**Task statement:** Reproduce the listing below word for word, with no pictures.

**Raw data:**

☆ ☆ ☆

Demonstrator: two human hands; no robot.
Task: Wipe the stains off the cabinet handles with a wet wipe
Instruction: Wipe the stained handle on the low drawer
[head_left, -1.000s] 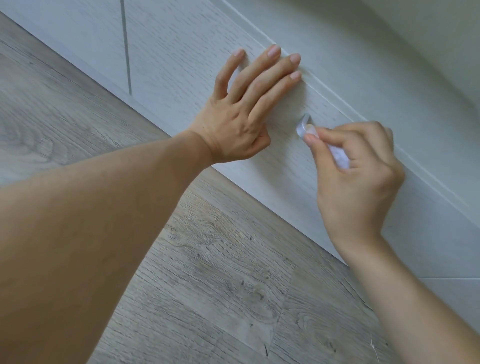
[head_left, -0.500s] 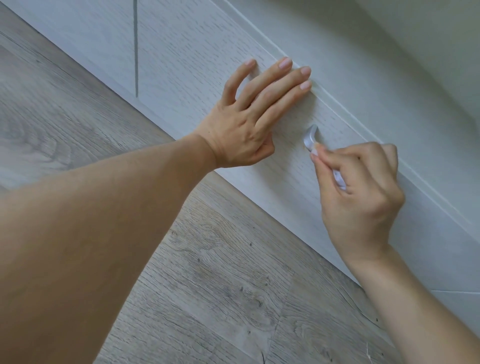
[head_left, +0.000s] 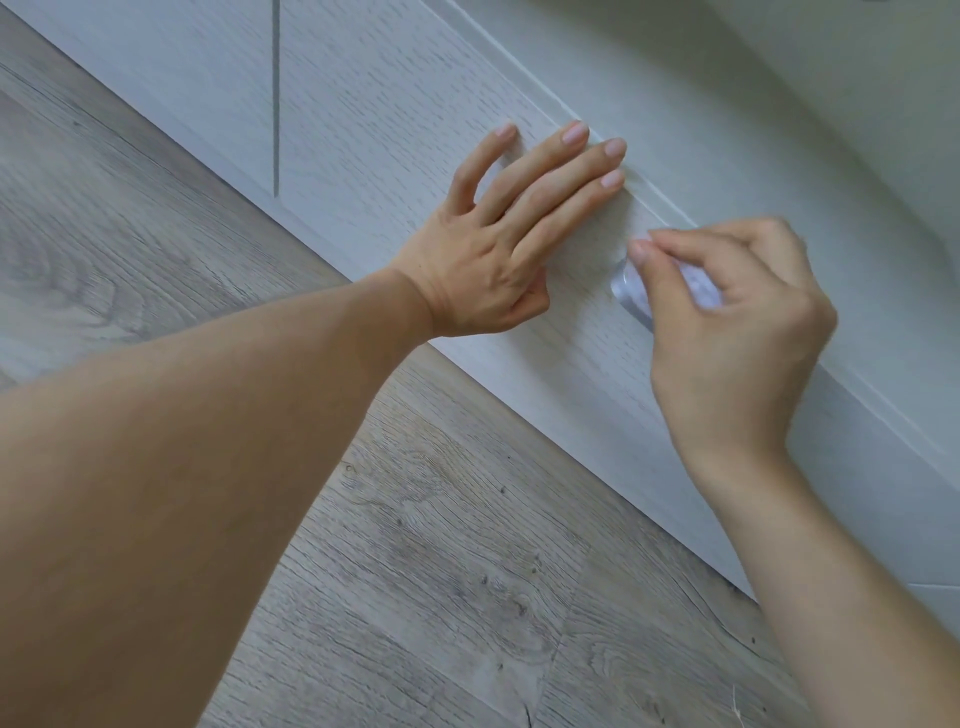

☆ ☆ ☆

**Task output:**
Demonstrator: two human hands; no robot.
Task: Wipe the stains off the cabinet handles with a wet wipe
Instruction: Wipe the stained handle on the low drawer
[head_left, -1.000s] 
[head_left, -0.500s] 
[head_left, +0.000s] 

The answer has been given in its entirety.